No seguimento de Joseph de Maistre, de Fabre d’Olivet e, sobretudo, de René Guénon, Julius Evola fala de uma «Tradição primordial» que, historicamente, permitiria contemplar a origem concreta de um conjunto de tradições. Tratar-se-ia de uma «tradição hiperbórea», vinda do Extremo Norte, situada no começo do presente ciclo de civilização, em particular das culturas indo-europeias.

Do ponto de vista de Evola «uma civilização ou uma sociedade é tradicional quando é regida por princípios que transcendem o que é meramente humano e individual, quando todas as suas formas vêm do cimo e quando ela está toda orientada para o alto». A civilização tradicional assenta então em fundamentos metafísicos. É caracterizada pelo reconhecimento de uma ordem superior a tudo o que é humano e contingente, pela presença e autoridade de elites que retiram desse plano transcendente os princípios necessários para assegurar uma organização social hierarquicamente articulada, abrindo as vias para um conhecimento superior e conferindo por fim à vida um sentido vertical.

O mundo moderno é quanto a ele o oposto do mundo da Tradição que se personificou em todas as grandes civilizações do Ocidente e Oriente. É-lhe próprio o desconhecimento de tudo o que é superior ao homem, uma dessacralização generalizada, o materialismo, a confusão de castas e raças.

A Revolução

Quanto ao termo Revolução deve ser entendido na sua dupla acepção. No seu sentido actual, o mais correntemente utilizado, Revolução significa mudança brusca e radical no governo de um Estado, a Revolução francesa e a Revolução soviética de 1917 são uma ilustração perfeita.

Não obstante, no seu sentido primeiro, Revolução não significa subversão e revolta mas o contrário, a saber, regresso a um ponto de partida e movimento ordenado em torno de um eixo. É assim que, na linguagem astronómica, a revolução de um astro designa precisamente o movimento que ele realiza gravitando em torno de um centro, o qual contém a força centrífuga, impedindo o astro de se perder no espaço infinito.

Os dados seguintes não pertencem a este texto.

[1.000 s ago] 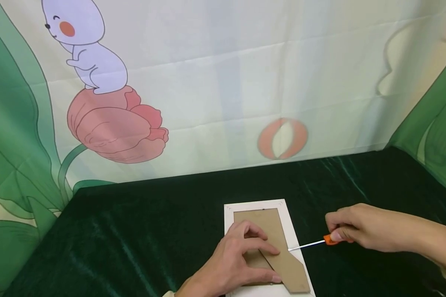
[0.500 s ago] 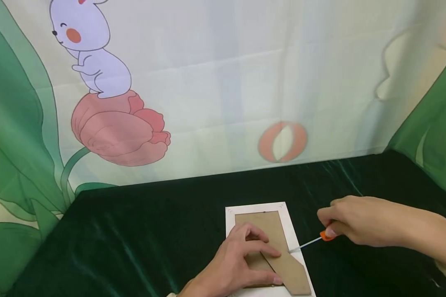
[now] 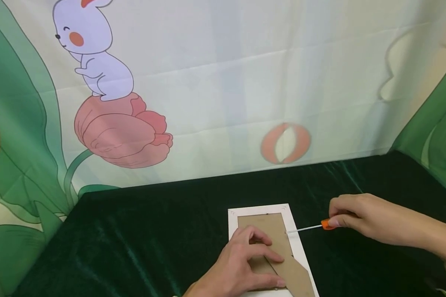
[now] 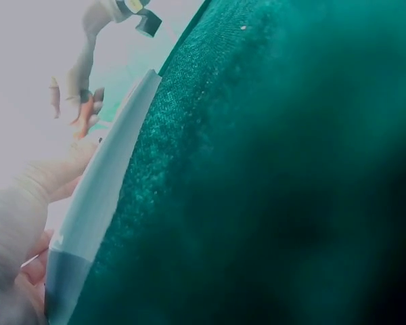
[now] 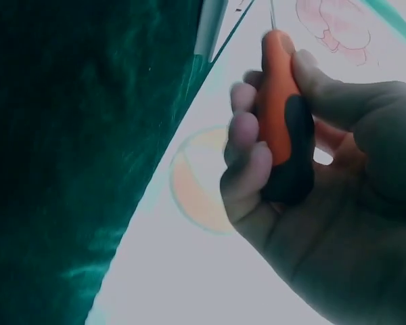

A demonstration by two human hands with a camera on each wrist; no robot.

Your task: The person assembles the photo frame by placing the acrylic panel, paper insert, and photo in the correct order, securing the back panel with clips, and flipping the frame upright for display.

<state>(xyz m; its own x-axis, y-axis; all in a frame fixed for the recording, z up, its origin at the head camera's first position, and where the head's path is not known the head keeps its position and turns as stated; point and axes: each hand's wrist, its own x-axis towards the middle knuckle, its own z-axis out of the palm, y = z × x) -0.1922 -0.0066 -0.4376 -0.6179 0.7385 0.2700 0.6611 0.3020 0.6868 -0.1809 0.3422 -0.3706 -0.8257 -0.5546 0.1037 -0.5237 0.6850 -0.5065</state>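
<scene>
Orange-black screwdriver (image 5: 278,108) grasped in right hand (image 3: 357,216); left hand (image 3: 236,264) unclenched, resting on brown board (image 3: 273,229).

A white frame (image 3: 295,243) lies back up on the desk (image 3: 134,231), a slanting stand (image 3: 296,274) on its brown backing (image 3: 261,223). The screwdriver (image 5: 279,112), orange and black with a thin metal shaft, has its tip at the frame's right inner edge.
</scene>
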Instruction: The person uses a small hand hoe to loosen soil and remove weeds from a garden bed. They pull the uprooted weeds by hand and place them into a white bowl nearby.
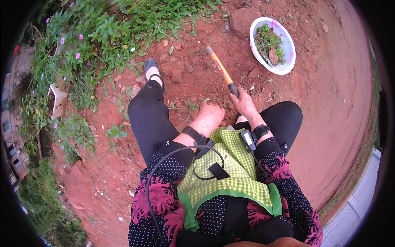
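In the head view my right hand grips the black end of an orange-handled tool, which points up and left over the red soil; the tool's far end is greyish and low on the ground. My left hand is lowered to the soil between my legs, its back towards me and its fingers hidden beneath, so whether it grips anything does not show. Small weeds grow just beyond it. Beyond my right hand stands a white plastic basin with pulled green plants and a brown leaf in it.
A large rock lies left of the basin, and small stones are scattered on the soil. Pink-flowered plants spread across the upper left beside a pale broken block. A black cable loops over my lap.
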`<state>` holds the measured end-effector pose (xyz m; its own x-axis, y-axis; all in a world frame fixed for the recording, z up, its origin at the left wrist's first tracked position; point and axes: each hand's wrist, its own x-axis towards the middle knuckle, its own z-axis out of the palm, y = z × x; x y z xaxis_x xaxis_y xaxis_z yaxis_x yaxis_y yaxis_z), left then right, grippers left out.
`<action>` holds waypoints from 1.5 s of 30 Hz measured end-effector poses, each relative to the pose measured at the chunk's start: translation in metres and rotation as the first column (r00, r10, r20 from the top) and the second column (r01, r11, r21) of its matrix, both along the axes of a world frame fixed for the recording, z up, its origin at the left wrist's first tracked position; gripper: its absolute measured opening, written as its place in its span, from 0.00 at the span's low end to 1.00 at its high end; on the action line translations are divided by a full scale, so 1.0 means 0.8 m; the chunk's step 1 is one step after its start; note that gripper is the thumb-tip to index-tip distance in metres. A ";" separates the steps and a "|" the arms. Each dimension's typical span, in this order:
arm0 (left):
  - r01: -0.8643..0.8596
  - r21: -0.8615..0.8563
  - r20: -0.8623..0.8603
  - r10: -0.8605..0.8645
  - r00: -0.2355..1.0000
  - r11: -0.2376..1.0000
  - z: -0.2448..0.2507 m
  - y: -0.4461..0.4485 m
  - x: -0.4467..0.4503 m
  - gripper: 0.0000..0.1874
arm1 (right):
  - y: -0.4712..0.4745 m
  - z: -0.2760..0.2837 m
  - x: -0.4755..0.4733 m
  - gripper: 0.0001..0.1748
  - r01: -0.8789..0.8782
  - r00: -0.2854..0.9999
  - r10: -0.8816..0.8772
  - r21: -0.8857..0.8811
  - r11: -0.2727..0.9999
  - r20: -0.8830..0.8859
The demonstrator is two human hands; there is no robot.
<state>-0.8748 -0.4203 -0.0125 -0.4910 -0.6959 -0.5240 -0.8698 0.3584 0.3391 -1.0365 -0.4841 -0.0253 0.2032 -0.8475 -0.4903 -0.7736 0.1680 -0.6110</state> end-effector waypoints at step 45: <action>-0.444 0.193 -0.499 0.477 0.724 0.875 -0.042 -0.132 0.049 0.10 | -0.118 0.142 0.115 0.33 -0.683 0.482 0.833 0.478 0.552 -0.274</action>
<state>-0.8353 -0.5256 -0.0459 -0.3236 -0.8859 -0.3323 -0.6092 -0.0736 0.7896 -0.9445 -0.5784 0.0884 0.4074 -0.2775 -0.8700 -0.8229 -0.5246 -0.2180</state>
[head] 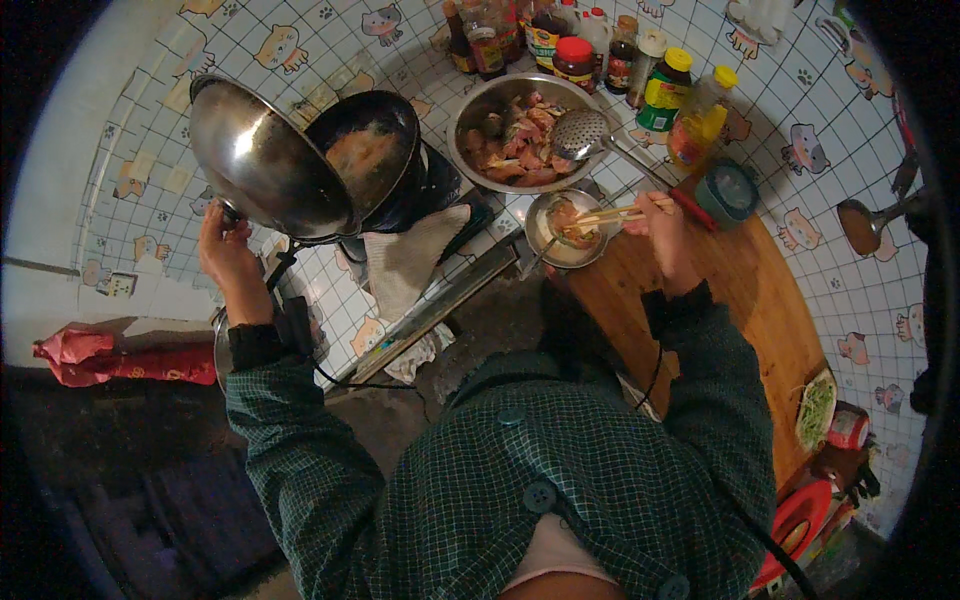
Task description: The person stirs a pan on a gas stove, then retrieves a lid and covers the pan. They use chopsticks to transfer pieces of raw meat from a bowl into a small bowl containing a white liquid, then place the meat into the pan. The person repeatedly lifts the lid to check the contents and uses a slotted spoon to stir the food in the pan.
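My left hand (pixel 223 259) grips the knob of a domed metal lid (pixel 262 161), which is tilted up at the near left side of a dark wok (pixel 411 135). Browned food (pixel 365 154) lies in the wok. In my right hand (pixel 656 225) is a pair of wooden chopsticks (pixel 611 215), their tips in a small metal bowl (pixel 546 253) that holds pale liquid and pieces of food. Behind that bowl stands a large steel basin (pixel 459 112) of raw-looking meat pieces (pixel 534 139). A perforated skimmer (pixel 581 135) rests across the basin's right rim.
Sauce bottles and jars (pixel 664 90) line the tiled wall. A lidded teal container (pixel 726 191) stands by the skimmer's red handle. A cloth (pixel 416 255) hangs at the stove's front edge. On the wooden board (pixel 750 300) lies a dish of shredded greens (pixel 816 411); a ladle (pixel 862 225) hangs at right.
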Demonstrator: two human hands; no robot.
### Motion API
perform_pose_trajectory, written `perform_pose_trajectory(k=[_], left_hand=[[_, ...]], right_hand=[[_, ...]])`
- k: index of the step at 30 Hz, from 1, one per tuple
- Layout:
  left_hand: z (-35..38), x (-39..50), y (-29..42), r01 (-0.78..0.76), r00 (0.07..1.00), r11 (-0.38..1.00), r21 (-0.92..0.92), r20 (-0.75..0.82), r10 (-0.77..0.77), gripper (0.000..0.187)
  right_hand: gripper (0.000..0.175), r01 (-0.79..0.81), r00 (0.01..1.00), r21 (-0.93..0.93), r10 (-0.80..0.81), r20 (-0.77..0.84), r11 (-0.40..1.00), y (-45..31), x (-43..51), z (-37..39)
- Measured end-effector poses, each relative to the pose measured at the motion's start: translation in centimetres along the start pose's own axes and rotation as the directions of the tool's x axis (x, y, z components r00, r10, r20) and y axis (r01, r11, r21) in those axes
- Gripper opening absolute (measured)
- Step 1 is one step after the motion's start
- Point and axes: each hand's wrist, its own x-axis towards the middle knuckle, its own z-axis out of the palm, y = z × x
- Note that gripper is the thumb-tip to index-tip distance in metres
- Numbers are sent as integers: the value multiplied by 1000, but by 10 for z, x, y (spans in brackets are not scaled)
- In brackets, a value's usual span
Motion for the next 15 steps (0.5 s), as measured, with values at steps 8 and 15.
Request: perform_pose_trajectory(k=[8,15], left_hand=[[-7,3,-2,45,999,993,-105,-7,-46,29],[-7,8,-4,30,999,998,-49,-17,-31,26]], right_hand=[[21,736,665,-473,-646,374,484,34,-91,26],[22,638,770,-504,-471,432,582,43,-108,43]])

Ora nós estamos hoje no fim de um ciclo. Com a regressão das estirpes, a descida progressiva da autoridade de uma a outra das quatro funções tradicionais, o poder passou dos reis sagrados a uma aristocracia guerreira, depois aos comerciantes, por fim às massas. É a idade de ferro, o Kalî-Yuga ariano, idade sombra da decadência, caracterizada pelo reino da quantidade, do número, das massas, e a correria desenfreada à produção, ao lucro, à riqueza material.

Ser pela Revolução hoje, é pretender o regresso da nossa civilização europeia a um ponto de partida original, conforme aos valores e aos princípios da Tradição, o que passa, reivindicando a expressão de Giorgio Freda, pela «desintegração do sistema» actual, antítese do mundo tradicional ao qual aspiramos.